Using a Standard or Special CARES aviation harness in Australia / New Zealand

The Standard CARES is pre-approved by most local airlines for children weighing 10-20kgs and up to 102cm tall and who are capable of sitting upright alone in a forward facing position. It can be used in most seats except Exit rows and where seats have airbags installed.

The Special CARES requires individual approval for use by each airline prior to flights and was designed for larger special needs flyers above 147cm tall.

When looking to use either CARES harness for a flyer above the 10-20kg/102cm range you are effectively requesting an exemption from an Airline’s standard Restraint Devices policy.

This normally starts with talking to the Airline customer service teams and explaining your particular needs and why you’d like to use the CARES harness.  Seek to have the CARES harness usage noted on your booking details.

Users seeking these exemptions should then be seated in the rows immediately in front of a plane bulkhead where no passengers are situated behind them. This allows the CARES to be set up at a taller height without impacting passengers behind.

Key Points:

  • The standard CARES child aviation restraint is FAA approved for children up to 20kgs and approx 102cm tall.
  • The standard CARES has been accepted for use by CASA (Australian aviation authority) and the majority of Australian based airlines.
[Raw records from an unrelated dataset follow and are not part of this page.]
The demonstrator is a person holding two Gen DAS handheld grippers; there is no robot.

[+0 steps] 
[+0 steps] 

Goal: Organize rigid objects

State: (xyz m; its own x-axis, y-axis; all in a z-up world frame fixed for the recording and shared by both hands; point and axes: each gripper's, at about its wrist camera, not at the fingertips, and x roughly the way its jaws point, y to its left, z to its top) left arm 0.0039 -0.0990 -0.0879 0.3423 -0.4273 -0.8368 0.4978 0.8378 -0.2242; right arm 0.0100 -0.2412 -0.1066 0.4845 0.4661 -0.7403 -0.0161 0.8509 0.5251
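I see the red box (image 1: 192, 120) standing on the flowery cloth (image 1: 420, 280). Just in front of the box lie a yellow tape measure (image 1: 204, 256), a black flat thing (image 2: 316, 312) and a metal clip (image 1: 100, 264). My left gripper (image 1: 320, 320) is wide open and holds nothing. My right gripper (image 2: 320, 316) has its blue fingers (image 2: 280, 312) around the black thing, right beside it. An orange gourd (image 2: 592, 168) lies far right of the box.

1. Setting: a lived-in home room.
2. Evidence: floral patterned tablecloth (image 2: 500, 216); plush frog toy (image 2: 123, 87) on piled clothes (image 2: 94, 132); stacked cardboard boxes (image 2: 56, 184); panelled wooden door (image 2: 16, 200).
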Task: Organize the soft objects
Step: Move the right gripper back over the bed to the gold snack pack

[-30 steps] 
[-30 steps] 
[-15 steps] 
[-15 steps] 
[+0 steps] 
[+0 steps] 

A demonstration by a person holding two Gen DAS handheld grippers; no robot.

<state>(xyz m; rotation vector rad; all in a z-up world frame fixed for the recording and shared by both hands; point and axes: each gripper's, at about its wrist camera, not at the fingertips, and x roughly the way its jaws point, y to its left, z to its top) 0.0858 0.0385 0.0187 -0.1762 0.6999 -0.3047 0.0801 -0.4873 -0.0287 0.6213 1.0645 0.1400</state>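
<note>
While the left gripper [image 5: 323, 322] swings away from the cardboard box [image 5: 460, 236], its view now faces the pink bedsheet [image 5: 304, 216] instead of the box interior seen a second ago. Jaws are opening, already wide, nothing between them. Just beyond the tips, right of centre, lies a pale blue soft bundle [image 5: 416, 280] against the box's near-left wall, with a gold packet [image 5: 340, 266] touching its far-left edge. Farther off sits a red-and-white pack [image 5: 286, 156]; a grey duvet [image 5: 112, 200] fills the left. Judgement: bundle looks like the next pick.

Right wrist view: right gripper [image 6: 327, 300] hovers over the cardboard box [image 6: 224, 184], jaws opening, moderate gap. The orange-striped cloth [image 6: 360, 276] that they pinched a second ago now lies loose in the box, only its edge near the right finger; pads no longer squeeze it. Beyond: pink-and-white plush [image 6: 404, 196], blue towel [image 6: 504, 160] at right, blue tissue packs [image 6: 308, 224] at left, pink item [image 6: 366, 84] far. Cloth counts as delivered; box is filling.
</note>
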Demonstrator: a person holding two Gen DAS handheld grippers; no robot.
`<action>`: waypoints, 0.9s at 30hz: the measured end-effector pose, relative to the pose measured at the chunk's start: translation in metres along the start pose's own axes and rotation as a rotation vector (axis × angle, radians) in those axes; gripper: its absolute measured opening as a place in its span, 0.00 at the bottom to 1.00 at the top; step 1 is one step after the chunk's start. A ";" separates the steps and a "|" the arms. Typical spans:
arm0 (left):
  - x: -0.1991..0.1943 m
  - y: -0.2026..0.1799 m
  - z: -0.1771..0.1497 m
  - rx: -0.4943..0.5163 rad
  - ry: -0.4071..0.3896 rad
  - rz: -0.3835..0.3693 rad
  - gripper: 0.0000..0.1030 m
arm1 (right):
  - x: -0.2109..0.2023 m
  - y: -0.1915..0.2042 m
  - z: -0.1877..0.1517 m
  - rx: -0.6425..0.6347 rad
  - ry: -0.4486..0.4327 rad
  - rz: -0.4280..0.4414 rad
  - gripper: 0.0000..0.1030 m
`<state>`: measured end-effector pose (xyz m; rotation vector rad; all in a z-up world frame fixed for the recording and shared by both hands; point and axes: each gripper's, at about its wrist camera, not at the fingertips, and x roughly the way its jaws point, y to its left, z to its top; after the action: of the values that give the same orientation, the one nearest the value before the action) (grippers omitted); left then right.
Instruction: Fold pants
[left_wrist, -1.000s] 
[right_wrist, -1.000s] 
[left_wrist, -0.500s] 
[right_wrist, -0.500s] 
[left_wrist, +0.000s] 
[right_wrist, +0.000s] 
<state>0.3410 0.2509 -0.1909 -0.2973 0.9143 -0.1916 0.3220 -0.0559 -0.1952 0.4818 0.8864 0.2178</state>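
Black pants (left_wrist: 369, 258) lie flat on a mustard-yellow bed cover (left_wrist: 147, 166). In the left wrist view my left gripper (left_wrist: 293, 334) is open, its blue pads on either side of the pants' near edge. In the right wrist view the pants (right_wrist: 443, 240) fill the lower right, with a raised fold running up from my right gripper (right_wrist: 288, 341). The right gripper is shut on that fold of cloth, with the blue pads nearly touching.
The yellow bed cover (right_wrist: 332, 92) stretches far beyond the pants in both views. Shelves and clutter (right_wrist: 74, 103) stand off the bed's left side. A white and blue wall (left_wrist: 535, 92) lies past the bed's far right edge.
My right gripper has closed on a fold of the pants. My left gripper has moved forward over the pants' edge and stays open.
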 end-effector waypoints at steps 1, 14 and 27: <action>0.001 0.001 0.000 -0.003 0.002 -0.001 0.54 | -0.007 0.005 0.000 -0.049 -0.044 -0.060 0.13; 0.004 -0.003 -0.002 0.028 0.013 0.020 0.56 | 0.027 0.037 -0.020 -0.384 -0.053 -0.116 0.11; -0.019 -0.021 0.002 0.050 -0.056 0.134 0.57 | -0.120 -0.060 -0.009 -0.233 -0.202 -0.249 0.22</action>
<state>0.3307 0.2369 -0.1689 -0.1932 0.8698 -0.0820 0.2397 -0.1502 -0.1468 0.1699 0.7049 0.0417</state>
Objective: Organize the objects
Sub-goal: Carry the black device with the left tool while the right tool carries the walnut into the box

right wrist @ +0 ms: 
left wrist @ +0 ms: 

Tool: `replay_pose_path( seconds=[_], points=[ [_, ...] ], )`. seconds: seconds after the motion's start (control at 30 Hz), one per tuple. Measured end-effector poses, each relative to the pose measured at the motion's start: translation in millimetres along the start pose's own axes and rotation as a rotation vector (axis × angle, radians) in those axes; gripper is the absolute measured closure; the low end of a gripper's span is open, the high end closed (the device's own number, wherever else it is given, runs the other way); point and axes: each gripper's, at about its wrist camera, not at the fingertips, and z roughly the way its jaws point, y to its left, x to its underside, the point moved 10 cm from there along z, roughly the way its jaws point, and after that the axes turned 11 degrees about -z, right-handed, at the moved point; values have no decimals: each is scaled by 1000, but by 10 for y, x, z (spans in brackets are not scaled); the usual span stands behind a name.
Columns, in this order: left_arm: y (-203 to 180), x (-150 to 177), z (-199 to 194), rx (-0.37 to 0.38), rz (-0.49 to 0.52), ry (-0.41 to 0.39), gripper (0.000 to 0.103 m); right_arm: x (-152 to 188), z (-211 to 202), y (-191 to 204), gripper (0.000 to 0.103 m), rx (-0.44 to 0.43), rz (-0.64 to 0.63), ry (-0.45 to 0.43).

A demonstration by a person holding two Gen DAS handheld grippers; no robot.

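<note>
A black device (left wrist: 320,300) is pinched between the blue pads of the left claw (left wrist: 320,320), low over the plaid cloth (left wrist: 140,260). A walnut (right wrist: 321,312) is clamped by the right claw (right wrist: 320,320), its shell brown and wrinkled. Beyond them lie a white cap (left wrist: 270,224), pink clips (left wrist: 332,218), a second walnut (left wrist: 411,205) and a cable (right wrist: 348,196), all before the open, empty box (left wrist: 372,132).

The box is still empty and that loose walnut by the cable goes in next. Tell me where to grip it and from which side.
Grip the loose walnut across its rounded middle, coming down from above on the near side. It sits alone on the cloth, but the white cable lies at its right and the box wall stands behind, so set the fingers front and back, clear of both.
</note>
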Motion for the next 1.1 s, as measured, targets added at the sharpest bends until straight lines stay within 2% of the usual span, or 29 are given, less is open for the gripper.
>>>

The Airlines reference CARES directly or indirectly on their websites in the Child Restraint Device policies. See our listings here at Little Gulliver Airline Child Travel Policies page
  • The US inventor of CARES has advised us that the standard CARES harness can actually fit a flyer up to 4 foot, 10 inches tall (147cm) and 80lbs (36kgs).
  • For flyers outside these parameters, a Special CARES is also available (on request to Little Gulliver) that has longer shoulder straps to fit adult size flyers taller than 147cm.
  • When using either the standard or special CARES and being above the standard 20kg/102cm parameters, the traveller needs to be seated in the row directly in front of a bulkhead to ensure there is no seat behind theirs. This then allows the CARES main red anchor strap to be set up at the appropriate level for their height and not impact any traveller behind.
  • The main challenge in using either the standard or Special CARES for flyers above 20kgs/102cm will be asking the airline for approval, having this noted on the booking and ensuring an ‘in front of bulkhead’ seat is allocated.

There should be no need for the airline to assist in the setting up of the unit when onboard.

We’ve been told that the CARES harness is a better fitting and less bulky unit than the traditional special needs harness the airlines allocate. The airline units tend to be aimed at adult size flyers.

The customer service team may need to be pointed to their own web policies on the use of certain Child Restraint Devices and this can prove to be frustrating at times. CARES is a unique device, the only harness of its type fully tested and approved for use on aircraft and so they may be unfamiliar with it.

The US CARES manufacturer also states the following on their FAQ page. It is based on US regulations, but may help explain to staff how CARES is being used globally.


Can CARES be used for children with special needs?

CARES has been used successfully by many children with special needs. Parents should check with their physician or physical therapist to determine whether CARES provides sufficient upper body support for their child. If it does, parents need make no special or advance arrangements with the airline– just carry the CARES on board and install it as directed. Abilitations, a comprehensive catalog for equipment for children with special needs now carries CARES in their catalog, see

Can CARES be used for special needs children who are over the 44 lb weight and 40 inch height limitations?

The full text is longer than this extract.